*What to work on:*
Scan the records below for the line with "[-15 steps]" and the line with "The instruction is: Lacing". Repeat those two lines and every line between them exactly, and nothing else.

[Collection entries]
───
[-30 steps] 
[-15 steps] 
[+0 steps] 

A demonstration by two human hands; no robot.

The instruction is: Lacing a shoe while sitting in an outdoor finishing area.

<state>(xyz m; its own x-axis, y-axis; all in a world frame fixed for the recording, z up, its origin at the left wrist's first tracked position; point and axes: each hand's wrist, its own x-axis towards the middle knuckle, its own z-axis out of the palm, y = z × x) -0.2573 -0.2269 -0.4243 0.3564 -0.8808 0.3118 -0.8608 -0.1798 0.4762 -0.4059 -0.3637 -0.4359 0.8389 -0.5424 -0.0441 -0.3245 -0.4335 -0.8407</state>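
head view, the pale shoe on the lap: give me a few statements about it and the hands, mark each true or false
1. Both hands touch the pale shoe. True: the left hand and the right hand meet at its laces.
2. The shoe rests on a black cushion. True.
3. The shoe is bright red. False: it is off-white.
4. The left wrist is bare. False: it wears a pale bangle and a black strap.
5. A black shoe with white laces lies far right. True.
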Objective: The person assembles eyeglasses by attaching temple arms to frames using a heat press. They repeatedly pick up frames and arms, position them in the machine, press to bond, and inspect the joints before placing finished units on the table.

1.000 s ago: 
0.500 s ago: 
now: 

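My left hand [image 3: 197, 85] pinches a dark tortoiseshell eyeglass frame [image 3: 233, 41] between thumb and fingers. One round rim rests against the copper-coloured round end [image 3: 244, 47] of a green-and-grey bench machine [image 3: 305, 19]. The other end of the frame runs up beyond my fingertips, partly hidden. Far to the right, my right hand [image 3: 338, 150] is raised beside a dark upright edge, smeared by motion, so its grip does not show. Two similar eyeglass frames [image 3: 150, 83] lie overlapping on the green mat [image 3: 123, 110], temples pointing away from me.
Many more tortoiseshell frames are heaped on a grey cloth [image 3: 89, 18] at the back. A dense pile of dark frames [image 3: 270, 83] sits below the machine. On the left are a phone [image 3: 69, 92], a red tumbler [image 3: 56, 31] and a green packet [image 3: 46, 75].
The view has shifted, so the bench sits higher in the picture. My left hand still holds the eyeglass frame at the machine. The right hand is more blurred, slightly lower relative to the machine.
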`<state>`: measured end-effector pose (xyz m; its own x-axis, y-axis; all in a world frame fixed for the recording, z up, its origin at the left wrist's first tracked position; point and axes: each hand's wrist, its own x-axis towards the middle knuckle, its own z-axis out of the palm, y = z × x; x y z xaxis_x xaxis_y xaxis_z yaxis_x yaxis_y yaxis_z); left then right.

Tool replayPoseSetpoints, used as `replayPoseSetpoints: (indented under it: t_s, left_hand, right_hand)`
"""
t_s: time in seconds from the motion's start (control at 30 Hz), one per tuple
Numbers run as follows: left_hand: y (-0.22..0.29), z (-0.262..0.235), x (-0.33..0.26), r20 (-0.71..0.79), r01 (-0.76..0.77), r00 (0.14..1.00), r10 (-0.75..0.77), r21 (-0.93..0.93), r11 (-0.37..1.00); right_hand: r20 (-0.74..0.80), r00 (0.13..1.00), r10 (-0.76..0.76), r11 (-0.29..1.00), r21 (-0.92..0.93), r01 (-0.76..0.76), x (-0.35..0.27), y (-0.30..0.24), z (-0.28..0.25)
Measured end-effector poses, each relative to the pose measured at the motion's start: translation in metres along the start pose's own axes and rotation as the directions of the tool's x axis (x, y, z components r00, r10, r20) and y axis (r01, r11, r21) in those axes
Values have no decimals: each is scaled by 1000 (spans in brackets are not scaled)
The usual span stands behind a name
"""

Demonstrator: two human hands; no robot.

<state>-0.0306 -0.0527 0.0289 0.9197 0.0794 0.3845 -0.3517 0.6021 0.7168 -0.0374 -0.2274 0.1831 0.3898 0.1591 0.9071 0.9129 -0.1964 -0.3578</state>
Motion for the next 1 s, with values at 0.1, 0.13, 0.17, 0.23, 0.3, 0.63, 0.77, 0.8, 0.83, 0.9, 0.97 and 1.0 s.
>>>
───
*Final answer:*
[-15 steps] 
[+0 steps] 

A demonstration by two human hands; no robot.

The instruction is: Lacing a shoe while sitting in an outdoor finishing area.

Nothing more is needed to finish the exercise.